Durch diese Studie konnte belegt werden, dass sich die Aminosäure Lysin in der NBF befindet und einen wichtigen Part in der MgATP-Bindung und eventuell sogar in der Hydrolyse desselbigen übernimmt, da die Hemmkurve durch MgATP eigentlich nicht zustande kommt.
Abstract:
The ATP-sensitive K+ channels are built of two subunits; the a- ( Kir6.1 and Kir6.2) and the b-subunit (sulphonylureareceptor (SUR1 / SUR2)). Four SUR, the regulatory subunit, and four Kir6.x, the pore-forming subunit, compose a heterooctamere and form the ion channel. The composition of the KATP-channels in various tissues is very different (e.g. Kir6.2 / SUR1 in the pancreatic b-cells; Kir6.2 / SUR2A in the myocard; Kir6.2 /SUR2B in smooth nonvascular muscle; Kir6.1 / SUR2B in vascular smooth muscle). The KATP-channels link the metabolism of the cell to the mebrane potential, by regulating the K+-current.
Sulphonylureas (SU) and KATP openers (KCO) are able to bind on the b-subunit and affect the probability for opening the channel. The SUR carries nucleotide binding folds (NBF). Where MgATP is binding, it gets hydrolized and affects the SU and KCO binding.

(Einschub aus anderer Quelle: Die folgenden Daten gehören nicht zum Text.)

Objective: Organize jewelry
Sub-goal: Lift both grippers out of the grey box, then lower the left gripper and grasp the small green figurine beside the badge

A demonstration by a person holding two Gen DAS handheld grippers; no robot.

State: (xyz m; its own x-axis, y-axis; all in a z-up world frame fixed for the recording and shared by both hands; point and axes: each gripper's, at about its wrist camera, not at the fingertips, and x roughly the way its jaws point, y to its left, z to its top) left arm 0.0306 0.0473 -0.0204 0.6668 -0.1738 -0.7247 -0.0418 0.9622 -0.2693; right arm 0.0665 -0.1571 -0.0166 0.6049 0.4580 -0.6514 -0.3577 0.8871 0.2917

With a conservative amino acid exchange (arginine to lysine) one wanted to find out, if the NBF is really located there, and which kind of effect the MgATP binding and hydrolization has on the GBC and P1075 binding.
By using radio-ligand binding experiments with the radio-ligand 3H-GBC inhibition (P1075) and displacement (GBC) curves were created. These curves gave information about the affinity and the modification by the KRKR mutation. During the displacement of 3H-GBC by GBC the expectation was approved, because in the absence of MgATP the binding curves agreed with each other. Even in the presence of MgATP, there was no significant discrepancy concerning the affinity. It is assumed, that the displacement of the 3H-GBC binding bases on the loss of binding sites. A obvious decrease of affinity occured at the KRKR mutation during the displacement curves with 3H-GBC by MgATP and further more 3H-GBC could only be partly displaced. During the tests with the KCOs it is surprisingly assumed, that the KRKR mutation has an effect on the binding of P1075, when there is no MgATP in the assay. It seems as if the P1075 binding is even severly limited by the mutation. About the reasons one could only speculate. Probably a conformation change of the whole molecule by the mutation complicates the P1075 binding and or facilitate the 3H-GBC binding.
It could be documented by this study, that the amino acid lysine is provided in the NBF and seems to be important for the MgATP binding and possibly even at the hydrolization of MgATP, because the inhibition curve by MgATP falls through.